This class provides methods to explain Linux commands using the Google Generative AI model.

Source code in peter_explains/peter_ai.py
class PeterAi:
    """
    This class provides methods to explain Linux commands using the Google Generative AI model.
    """

    def __init__(self, model_name: str = "gemini-pro"):
        """
        Initialize the PeterAi class with the specified model.

        Args:
        - model_name (str): The name of the model to use for explaining Linux commands.

        Returns:
        - None
        """
        api_key = GoogleApiKey().get()
        self.safety_settings = [
            {
                "category": "HARM_CATEGORY_DANGEROUS",
                "threshold": "BLOCK_NONE",
            },
            {
                "category": "HARM_CATEGORY_HARASSMENT",
                "threshold": "BLOCK_NONE",
            },
            {
                "category": "HARM_CATEGORY_HATE_SPEECH",
                "threshold": "BLOCK_NONE",
            },
            {
                "category": "HARM_CATEGORY_SEXUALLY_EXPLICIT",
                "threshold": "BLOCK_NONE",
            },
            {
                "category": "HARM_CATEGORY_DANGEROUS_CONTENT",
                "threshold": "BLOCK_NONE",
            },
            {
                "category": "HARM_CATEGORY_SEXUAL",
                "threshold": "BLOCK_NONE",
            },
            # TODO: Uncomment the following lines to enable additional safety settings
            # {
            #     "category": "HARM_CATEGORY_DEROGATORY",
            #     "threshold": "BLOCK_NONE",
            # },
            # {
            #     "category": "HARM_CATEGORY_MEDICAL",
            #     "threshold": "BLOCK_NONE",
            # },
            # {
            #     "category": "HARM_CATEGORY_VIOLENCE",
            #     "threshold": "BLOCK_NONE",
            # },
            # {
            #     "category": "HARM_CATEGORY_TOXICITY",
            #     "threshold": "BLOCK_NONE",
            # },
        ]
        genai.configure(transport="grpc_asyncio", api_key=api_key)
        self.model = genai.GenerativeModel(
            model_name, safety_settings=self.safety_settings
        )

    async def explain_command(
        self, command: str
    ) -> CommandExplanation | CommandExplanationWithArguments:
        """
        Explain a Linux command in a JSON format suitable for use in a command-line tool.

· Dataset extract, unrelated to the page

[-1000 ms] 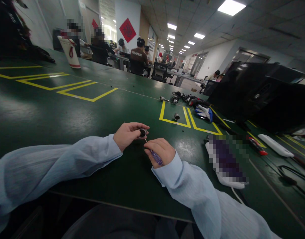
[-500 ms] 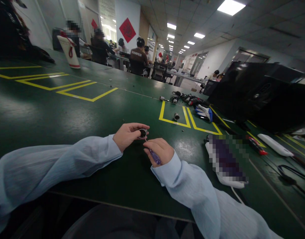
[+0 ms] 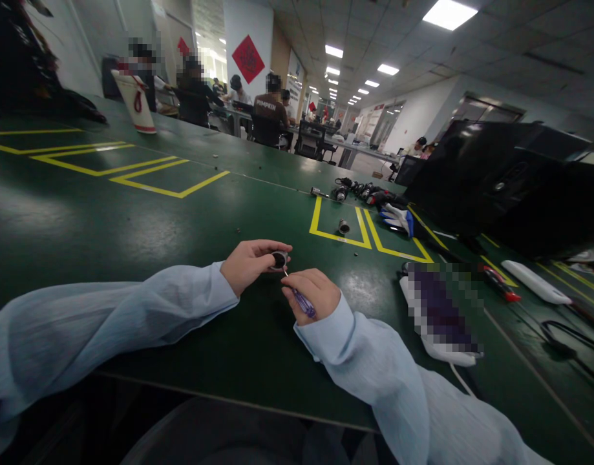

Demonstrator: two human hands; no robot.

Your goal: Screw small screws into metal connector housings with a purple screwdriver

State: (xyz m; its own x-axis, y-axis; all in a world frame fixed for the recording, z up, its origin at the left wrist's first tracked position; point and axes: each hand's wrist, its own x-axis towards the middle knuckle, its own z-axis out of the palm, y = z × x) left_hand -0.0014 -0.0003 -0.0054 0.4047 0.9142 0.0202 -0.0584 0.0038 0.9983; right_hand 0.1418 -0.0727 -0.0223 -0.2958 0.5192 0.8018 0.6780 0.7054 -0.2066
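Pinching a small round metal part [image 3: 278, 259] just above the green surface [image 3: 156, 226], the left hand [image 3: 251, 263] has barely shifted over the last second. The right hand [image 3: 312, 294] (grip closed on a purple-handled screwdriver [image 3: 302, 301]) keeps its tip at the part, handle slightly turned, so fastening work looks ongoing

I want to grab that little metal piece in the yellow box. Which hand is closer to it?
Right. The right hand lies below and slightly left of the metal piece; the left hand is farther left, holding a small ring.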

        This function uses the Google Generative AI model to explain a Linux command in a JSON format suitable for use in a command-line tool. It takes a Linux command as input and returns a JSON object with the following keys:
        > command_name: The name of the Linux command
        > purpose: A short, funny explanation of its purpose in Peter Griffin's voice.
        > syntax: Basic command structure with optional placeholders for arguments (e.g., "command_name [options] <file_or_directory>")
        > options: A few common options. Provide brief, humorous explanations for each.
        > examples: 2-3 examples demonstrating the command's usage. Keep it simple and funny!

        Args:
            command (str): The Linux command to explain.

        Returns:
            CommandExplanation | CommandExplanationWithArguments: The explanation of the Linux command.
        """

        result = None
        if " " in command:  # Check if command includes arguments
            prompt = PromptType.WITH_ARGUMENTS.format(command=command)
            response = await self.model.generate_content_async(
                prompt, safety_settings=self.safety_settings
            )
            result = CommandExplanationWithArguments.from_response(response.text)
        else:
            prompt = PromptType.WITHOUT_ARGUMENTS.format(command=command)
            response = await self.model.generate_content_async(
                prompt, safety_settings=self.safety_settings
            )
            result = CommandExplanation.from_response(response.text)
        return result

__init__(model_name='gemini-pro')

Initialize the PeterAi class with the specified model.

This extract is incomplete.